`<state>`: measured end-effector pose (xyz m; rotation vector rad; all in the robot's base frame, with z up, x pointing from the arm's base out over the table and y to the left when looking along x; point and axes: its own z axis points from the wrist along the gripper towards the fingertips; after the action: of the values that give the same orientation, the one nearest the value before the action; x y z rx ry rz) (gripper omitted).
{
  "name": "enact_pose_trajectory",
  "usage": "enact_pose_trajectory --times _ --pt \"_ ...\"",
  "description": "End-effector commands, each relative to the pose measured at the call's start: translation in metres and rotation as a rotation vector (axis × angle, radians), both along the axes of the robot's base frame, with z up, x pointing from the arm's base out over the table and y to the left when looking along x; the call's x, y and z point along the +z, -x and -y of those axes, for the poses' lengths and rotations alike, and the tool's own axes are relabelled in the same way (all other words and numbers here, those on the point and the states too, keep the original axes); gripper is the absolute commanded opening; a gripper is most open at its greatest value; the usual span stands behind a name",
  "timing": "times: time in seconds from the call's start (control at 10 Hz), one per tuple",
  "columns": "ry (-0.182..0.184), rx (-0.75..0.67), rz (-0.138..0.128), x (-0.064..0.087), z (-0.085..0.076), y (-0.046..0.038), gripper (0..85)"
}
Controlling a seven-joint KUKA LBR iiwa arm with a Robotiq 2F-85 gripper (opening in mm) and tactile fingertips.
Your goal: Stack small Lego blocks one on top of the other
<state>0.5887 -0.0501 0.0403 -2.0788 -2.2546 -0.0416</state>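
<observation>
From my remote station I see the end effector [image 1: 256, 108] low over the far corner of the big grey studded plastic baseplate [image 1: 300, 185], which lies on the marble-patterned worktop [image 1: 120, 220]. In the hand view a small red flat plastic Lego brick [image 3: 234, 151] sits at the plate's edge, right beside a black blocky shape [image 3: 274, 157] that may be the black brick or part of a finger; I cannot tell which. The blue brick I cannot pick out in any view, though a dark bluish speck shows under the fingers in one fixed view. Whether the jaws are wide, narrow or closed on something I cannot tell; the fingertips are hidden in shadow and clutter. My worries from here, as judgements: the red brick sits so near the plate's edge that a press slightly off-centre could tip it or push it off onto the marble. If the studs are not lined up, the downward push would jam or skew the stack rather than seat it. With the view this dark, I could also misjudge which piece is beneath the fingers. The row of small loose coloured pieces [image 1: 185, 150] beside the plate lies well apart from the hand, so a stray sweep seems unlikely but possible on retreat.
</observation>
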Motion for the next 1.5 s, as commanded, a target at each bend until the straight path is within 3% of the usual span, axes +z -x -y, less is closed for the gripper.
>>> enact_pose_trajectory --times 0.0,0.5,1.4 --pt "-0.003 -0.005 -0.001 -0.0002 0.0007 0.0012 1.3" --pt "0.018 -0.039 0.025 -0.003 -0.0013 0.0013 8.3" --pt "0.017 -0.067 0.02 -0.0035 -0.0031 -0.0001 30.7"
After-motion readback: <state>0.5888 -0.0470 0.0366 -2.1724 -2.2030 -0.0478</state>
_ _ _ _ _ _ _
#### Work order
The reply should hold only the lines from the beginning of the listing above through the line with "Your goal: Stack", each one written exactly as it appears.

#### Task result
`<state>`: measured end-effector pose (xyz m; rotation vector rad; all in the robot's base frame, with z up, x pointing from the arm's base out over the table and y to the left when looking along x; point and axes: its own z axis points from the wrist along the gripper towards the fingertips; after the action: of the values that give the same orientation, the one nearest the value before the action; x y z rx ry rz) (gripper omitted).
{
  "name": "enact_pose_trajectory",
  "usage": "enact_pose_trajectory --times _ --pt \"_ ...\"",
  "description": "End-effector commands, each relative to the pose measured at the call's start: translation in metres and rotation as a rotation vector (axis × angle, radians), both along the axes of the robot's base frame, with z up, x pointing from the arm's base out over the table and y to the left when looking along x; the call's x, y and z point along the +z, -x and -y of those axes, for the poses' lengths and rotations alike, and the tool's own axes are relabelled in the same way (all other words and numbers here, those on the point and the states too, keep the original axes); gripper is the absolute commanded opening; a gripper is most open at its greatest value; the usual span stands behind a name",
  "timing": "times: time in seconds from the call's start (control at 10 Hz), one per tuple",
  "columns": "ry (-0.182..0.184), rx (-0.75..0.67), rz (-0.138..0.128), x (-0.064..0.087), z (-0.085..0.076), y (-0.046..0.038), gripper (0..85)"
}
Controlling a seven-joint KUKA LBR iiwa arm with a Robotiq 2F-85 gripper (opening in mm) and tactile fingertips.
Your goal: Stack small Lego blocks one on top of the other

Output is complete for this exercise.